» **WHAT THIS TASK INVOLVES**
All that should come back is the lines of the data below from the one containing "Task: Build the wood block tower" to the one containing "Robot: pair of", inclusive, exactly as they stand.

+-------+

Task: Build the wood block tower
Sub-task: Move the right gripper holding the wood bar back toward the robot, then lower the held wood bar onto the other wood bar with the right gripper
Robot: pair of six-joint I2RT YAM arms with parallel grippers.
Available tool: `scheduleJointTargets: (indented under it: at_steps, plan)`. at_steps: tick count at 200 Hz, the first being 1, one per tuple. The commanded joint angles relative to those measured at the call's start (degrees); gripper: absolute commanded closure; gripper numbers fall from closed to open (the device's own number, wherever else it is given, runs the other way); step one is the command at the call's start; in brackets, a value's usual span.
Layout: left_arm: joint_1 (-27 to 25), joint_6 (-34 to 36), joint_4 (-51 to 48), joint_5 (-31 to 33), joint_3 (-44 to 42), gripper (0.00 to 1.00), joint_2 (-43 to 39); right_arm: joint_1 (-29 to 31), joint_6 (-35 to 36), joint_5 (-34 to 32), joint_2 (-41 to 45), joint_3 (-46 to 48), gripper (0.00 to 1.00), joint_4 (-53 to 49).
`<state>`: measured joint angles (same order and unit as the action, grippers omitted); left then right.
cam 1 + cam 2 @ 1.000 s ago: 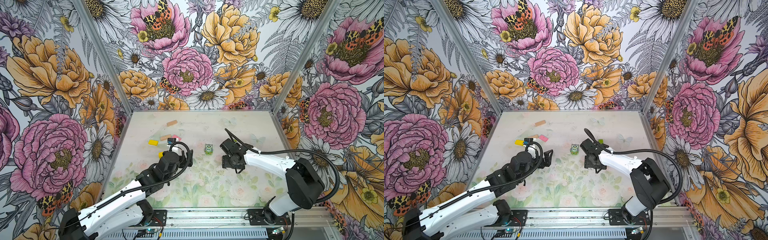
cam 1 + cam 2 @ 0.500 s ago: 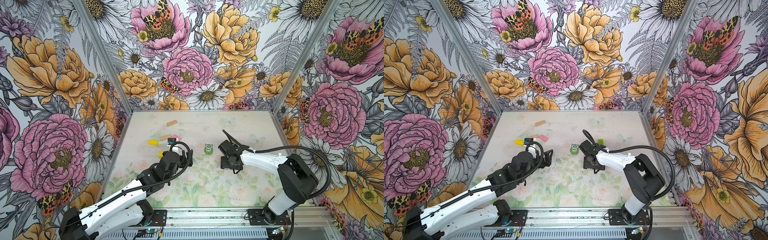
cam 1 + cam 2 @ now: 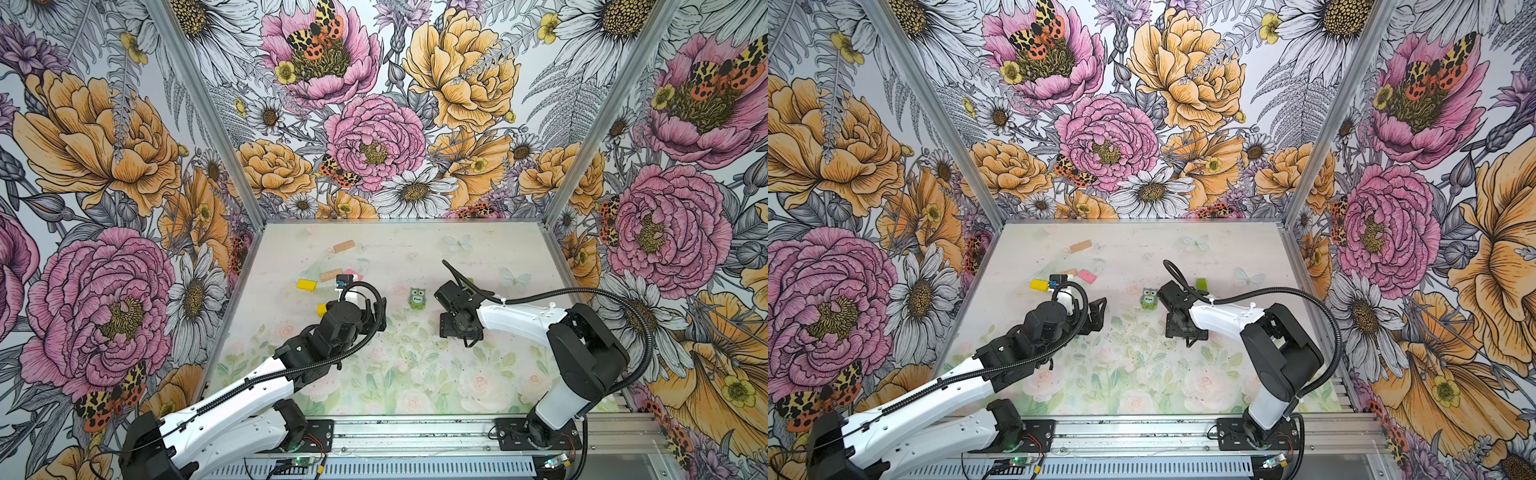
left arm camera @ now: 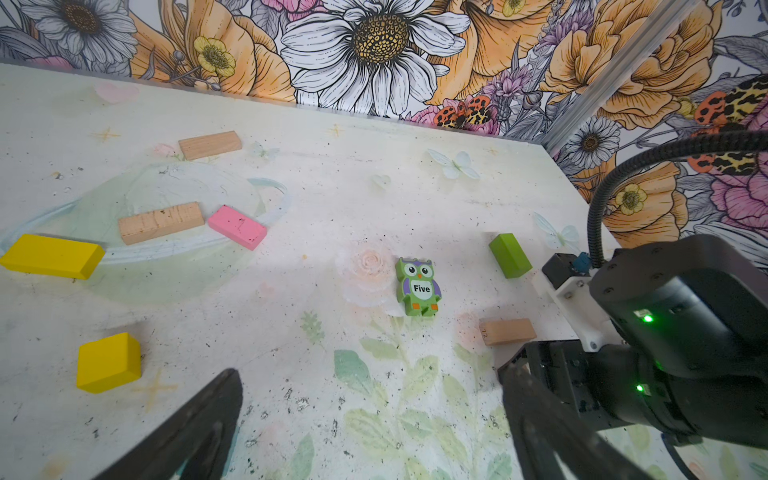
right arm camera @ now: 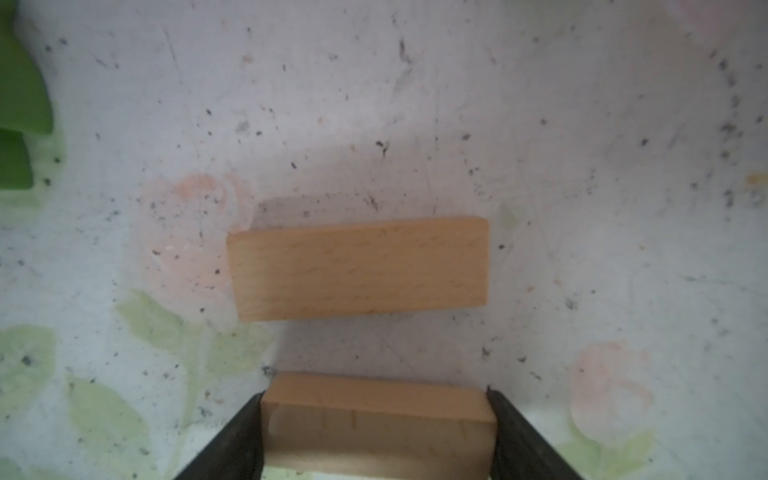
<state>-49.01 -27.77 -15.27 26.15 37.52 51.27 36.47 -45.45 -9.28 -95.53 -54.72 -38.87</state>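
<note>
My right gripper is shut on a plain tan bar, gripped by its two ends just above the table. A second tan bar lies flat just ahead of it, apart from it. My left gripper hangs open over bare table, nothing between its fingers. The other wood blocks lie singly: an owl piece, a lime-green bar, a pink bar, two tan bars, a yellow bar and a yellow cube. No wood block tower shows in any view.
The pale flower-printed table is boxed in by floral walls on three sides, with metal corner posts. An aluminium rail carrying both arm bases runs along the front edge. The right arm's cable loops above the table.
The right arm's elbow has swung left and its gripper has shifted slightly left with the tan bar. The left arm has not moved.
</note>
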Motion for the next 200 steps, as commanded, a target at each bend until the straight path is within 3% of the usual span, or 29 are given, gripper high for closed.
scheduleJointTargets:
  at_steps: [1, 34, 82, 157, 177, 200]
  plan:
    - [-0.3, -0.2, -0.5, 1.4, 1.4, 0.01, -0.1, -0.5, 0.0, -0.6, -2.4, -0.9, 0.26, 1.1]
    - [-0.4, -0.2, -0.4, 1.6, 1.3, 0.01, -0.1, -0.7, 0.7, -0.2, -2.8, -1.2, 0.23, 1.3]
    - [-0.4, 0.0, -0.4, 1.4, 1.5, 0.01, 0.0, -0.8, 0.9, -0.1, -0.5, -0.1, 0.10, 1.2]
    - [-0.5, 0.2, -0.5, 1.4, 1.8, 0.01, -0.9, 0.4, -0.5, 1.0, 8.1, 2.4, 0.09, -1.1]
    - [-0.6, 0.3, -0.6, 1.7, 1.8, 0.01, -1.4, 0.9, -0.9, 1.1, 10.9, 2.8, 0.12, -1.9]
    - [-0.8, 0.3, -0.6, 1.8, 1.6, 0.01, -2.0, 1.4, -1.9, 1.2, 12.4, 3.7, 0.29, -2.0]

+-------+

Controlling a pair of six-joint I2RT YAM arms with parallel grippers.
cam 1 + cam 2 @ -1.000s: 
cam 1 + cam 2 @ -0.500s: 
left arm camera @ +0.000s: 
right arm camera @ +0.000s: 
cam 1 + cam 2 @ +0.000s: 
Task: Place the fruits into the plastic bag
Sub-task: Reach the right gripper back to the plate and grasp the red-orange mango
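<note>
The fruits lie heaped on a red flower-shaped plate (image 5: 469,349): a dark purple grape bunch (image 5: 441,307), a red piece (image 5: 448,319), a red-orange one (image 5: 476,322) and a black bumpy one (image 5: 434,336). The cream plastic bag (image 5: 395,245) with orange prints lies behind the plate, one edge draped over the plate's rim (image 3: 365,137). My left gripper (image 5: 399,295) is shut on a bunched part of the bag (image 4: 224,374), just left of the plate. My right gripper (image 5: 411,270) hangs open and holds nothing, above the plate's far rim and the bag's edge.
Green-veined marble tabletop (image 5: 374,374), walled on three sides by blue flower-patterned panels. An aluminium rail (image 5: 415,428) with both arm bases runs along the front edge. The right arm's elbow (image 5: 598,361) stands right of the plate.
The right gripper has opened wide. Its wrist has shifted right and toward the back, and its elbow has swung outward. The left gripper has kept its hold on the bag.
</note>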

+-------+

» **FINISHED TASK**
Task: Build the wood block tower
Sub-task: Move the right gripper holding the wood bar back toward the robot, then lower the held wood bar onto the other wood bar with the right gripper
Robot: pair of six-joint I2RT YAM arms with parallel grippers.

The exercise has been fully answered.